You want to choose a digestif to follow your Banting-diet meal? Well, according to a recent press released I received recently, trying to clamber aboard the band-wagon, you should go for grappa. It’s actually a thoroughly misinformed (as well as typically vacuous) bit of froth and nonsense, I’m afraid, so perhaps check out a few facts before imbibing too enthusiastically.
But feel free to welcome, as I do, the introduction of some more grappas onto the local market (these ones are from the producer Bottega, and if they are as widely available as the announcement has it, I shall be pleased, as I’ve found grappa – or the local husk spirits like those of Dalla Cia and Wilderer, very hard to find in liquor stores, though it’s another bit of fiction to say that “South Africans are now being introduced to grappa”: these are far from being the first commercial imports).
“Grappa is produced in a similar way to quality brandy” says the release, though pointing out that grappa is made from the left-overs of wine production, not from wine itself. But no, anyway, grappa is produced with a completely different kind of still and distillation process from brandy.
Then: “The result of the quality ingredients and production method versus other spirits such as commercial vodka or gin is that grappa is purer, more fragrant, and less sweet and because it is made from grape marc and not grains such as rye or barley, it is ultimately lower in carbohydrates and calories.” Wow. That’s quite a bundle of problematic claims.

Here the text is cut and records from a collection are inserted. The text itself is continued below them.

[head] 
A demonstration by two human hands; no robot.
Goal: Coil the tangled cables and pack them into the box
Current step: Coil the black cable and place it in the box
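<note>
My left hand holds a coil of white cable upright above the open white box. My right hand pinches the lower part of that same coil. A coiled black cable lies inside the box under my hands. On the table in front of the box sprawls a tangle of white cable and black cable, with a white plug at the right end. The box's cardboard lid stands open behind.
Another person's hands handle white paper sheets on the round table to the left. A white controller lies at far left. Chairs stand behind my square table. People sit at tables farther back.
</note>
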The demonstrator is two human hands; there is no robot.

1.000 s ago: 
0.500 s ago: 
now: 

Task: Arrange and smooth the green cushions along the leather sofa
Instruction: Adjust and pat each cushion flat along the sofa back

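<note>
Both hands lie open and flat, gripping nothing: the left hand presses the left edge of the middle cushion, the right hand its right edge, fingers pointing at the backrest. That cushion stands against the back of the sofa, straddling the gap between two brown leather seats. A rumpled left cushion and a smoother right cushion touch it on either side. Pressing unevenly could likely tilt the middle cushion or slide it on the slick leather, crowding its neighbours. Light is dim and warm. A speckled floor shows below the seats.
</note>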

All spirits are equally free of sugar unless they are sweetened. Sugar does not survive distillation. Some spirits, like brandy and cognac are, admittedly, often slightly sweetened. But the calories of any little sugar introduced are irrelevant to the calories contained in alcohol – which contains 7 calories per gram, whether it’s whisky, brandy or grappa. And grappa is not inevitably “purer” (purer what?) than any spirit (it’s less pure, by most measures, than most vodka is, for example), and whether it’s more fragrant is another dubious claim.
Grappa lower in carbohydrates? Nonsense!
It’s perhaps rather ironical, with this ostensible concern for people’s dieting efforts, that the press release announcing that Bottega grappas are to be available locally spends quite a bit of space talking about grappa being used in cocktails, like “the Alex Winter, which is made using Alexander Grappa, orange juice, strawberry syrup, and a dash of lemon” – plenty of carbs, not to mention fattening calories, in that!
If you want to get thin, avoiding alcohol entirely will help a lot, whether in wine or beer (that’s full of carbs to give you a beer-belly!) or whisky or grappa. But, of course, beware of some “low alcohol” drinks, including wines, which pack in plenty of sugar.
And if you don’t want to get irritated, avoid press releases like this one.